With millions of Americans newly unemployed amidst the coronavirus pandemic, the available pool of qualified talent has grown significantly. While companies who are positioned to hire will surely benefit from this availability as they build out their organizations, the current climate also provides an important opportunity to review hiring processes to identify and prevent any potential for risk of bias.
The typical hiring process today has the potential to be influenced by unconscious biases based on race, gender, age, and other characteristics, even for brands with established diversity and inclusion programs. These biases affect the decisions of otherwise well-meaning business leaders, making it difficult for organizations to ensure non-discriminatory recruitment and hiring processes.
How can HR professionals and business leaders make fairer hiring decisions? Here are five first steps to take to make employment decisions at your organizations less biased and more inclusive.
There’s a reason people often find a lot in common with their friends, such as the level of education, ethnicity, or economic status. The tendency for humans to like people who are like themselves is a well-documented phenomenon called affinity bias.
Affinity bias affects hiring decisions too. If a female manager who grew up middle-class in the Midwest conducts final interviews with three equally-qualified candidates, she may be more likely to select the female candidate from Indiana because of the honest sense that this candidate would be the best “culture fit.”

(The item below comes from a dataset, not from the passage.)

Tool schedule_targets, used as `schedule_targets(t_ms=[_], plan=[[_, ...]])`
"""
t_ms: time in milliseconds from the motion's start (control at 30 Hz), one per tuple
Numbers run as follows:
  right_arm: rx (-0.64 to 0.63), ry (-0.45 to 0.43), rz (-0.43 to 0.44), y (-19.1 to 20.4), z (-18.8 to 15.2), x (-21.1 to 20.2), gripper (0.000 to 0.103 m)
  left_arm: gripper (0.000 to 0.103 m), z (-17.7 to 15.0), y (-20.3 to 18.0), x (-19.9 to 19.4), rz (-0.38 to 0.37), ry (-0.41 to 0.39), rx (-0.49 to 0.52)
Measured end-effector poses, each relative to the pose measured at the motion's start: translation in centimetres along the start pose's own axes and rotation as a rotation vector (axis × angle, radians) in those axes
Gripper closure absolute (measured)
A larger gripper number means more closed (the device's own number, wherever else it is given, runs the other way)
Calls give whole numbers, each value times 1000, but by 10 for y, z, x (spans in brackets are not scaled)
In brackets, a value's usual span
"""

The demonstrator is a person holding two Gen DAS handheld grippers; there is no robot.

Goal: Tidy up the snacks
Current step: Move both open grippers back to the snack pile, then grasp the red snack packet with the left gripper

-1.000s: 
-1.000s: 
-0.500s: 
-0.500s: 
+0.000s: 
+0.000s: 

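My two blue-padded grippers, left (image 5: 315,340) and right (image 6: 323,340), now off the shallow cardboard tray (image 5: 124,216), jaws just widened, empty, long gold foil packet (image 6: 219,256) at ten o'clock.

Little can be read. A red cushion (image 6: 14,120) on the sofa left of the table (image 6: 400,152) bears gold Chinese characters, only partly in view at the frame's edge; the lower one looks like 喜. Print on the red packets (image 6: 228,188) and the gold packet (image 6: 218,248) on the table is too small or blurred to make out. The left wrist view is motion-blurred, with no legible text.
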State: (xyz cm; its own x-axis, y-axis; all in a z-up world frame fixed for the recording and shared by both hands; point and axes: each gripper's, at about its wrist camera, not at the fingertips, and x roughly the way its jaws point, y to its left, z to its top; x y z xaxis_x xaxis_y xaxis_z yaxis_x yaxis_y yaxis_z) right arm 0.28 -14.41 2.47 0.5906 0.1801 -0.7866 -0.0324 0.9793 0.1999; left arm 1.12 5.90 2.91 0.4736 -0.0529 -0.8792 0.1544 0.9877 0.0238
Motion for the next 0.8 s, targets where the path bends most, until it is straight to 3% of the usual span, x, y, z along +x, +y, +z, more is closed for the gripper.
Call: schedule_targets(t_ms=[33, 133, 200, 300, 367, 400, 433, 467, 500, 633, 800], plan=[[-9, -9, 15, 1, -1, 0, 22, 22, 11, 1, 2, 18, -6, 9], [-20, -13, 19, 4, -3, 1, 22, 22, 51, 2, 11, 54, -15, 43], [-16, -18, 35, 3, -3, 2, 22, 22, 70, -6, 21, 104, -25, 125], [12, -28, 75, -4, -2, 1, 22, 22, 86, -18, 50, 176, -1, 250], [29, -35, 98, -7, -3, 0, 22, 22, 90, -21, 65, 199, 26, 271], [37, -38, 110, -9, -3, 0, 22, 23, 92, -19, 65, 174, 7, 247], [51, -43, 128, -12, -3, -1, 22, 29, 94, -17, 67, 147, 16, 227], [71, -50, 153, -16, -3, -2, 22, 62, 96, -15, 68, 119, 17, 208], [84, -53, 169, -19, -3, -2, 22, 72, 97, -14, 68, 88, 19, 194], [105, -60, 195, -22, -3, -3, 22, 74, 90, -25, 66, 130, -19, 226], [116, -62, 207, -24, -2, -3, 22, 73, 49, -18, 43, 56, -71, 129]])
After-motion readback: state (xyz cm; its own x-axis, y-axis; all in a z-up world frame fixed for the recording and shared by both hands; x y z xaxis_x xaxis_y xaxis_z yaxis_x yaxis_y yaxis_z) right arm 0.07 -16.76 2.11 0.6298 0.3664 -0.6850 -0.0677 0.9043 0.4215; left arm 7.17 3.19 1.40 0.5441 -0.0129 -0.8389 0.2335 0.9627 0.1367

The problem is that when affinity bias affects hiring decisions, the result is a continuation of the status quo. Companies that don’t address affinity bias are more likely to homogenize than diversify their workforce.
Affinity bias is just one type of unconscious bias which can reinforce other biases. Other types of unconscious biases can include internalized stereotypes about specific ethnic groups or unconscious beliefs about the character traits of people in certain age groups.
To combat such biases, Ruchika Tulshyan, author of “The Diversity Advantage: Fixing Gender Inequality In The Workplace,” recommends accepting we all have biases—then taking steps to educate ourselves and asking tough questions about the hiring process to see where biases could enter into the decision making.
Bias can surface in the hiring process even before a candidate applies to a job. Many words commonly used in job descriptions have gendered connotations that can attract or repel potential candidates. Words like “competitive” can discourage women from applying, while words like “collaborative” can encourage them, according to the Harvard Business Review.
Glassdoor offers 10 helpful tips for reducing gender bias in your job descriptions. Suggestions include everything from using the free Gender Decoder online tool to highlighting family-friendly job benefits.
When resumes start coming in response to your job ads, make sure that these documents are evaluated fairly. Research has shown, for example, that decision makers tend to have a negative bias against names that sound African-American or Asian. Gender biases can enter into the resume evaluation process too.
To combat these biases, consider taking the names off the resumes before decision makers look at them, whether manually or through the use of software. This can ensure that candidates are selected for an interview by their qualifications alone.
Another way hiring decision makers can be influenced is through the opinions of their peers. If one person who has looked at a resume or interviewed a candidate shares their opinion in person or through collaboration software with other decision makers who have not yet had the chance to form their own opinions, bias can occur. Consider making it a policy not to discuss candidates until everyone has had a chance to make their own judgements, and use tools that require all decision makers to share their opinion before reading or hearing those of others.
Since unconscious biases can filter into the types of questions asked in an interview, consider asking the same questions, in the same wording, to all interviewees for a position. This will help keep the interview process as consistent as possible while keeping the content of the interview focused on the primary skills and qualifications needed for the role.
Similarly, if tests are required as part of the application process, make sure that all candidates receive the same test. You may even be able to replace some interviews, which can be more subject to bias, with less subjective tests.
And of course, remember to review the interview questions and tests for biased verbiage or phrasing before standardizing them in your process.
Unless an organization sets goals related to diversity and inclusion—and tracks its progress—it can be hard to see which way the company is heading. If diversity and inclusion is part of your organization’s mission or ethos, have measurable goals by which you can evaluate your efforts.
Having a goal can also serve as a reminder for the members of your organization to continue working toward greater diversity and inclusion, as well as an impetus to get involved toward these efforts.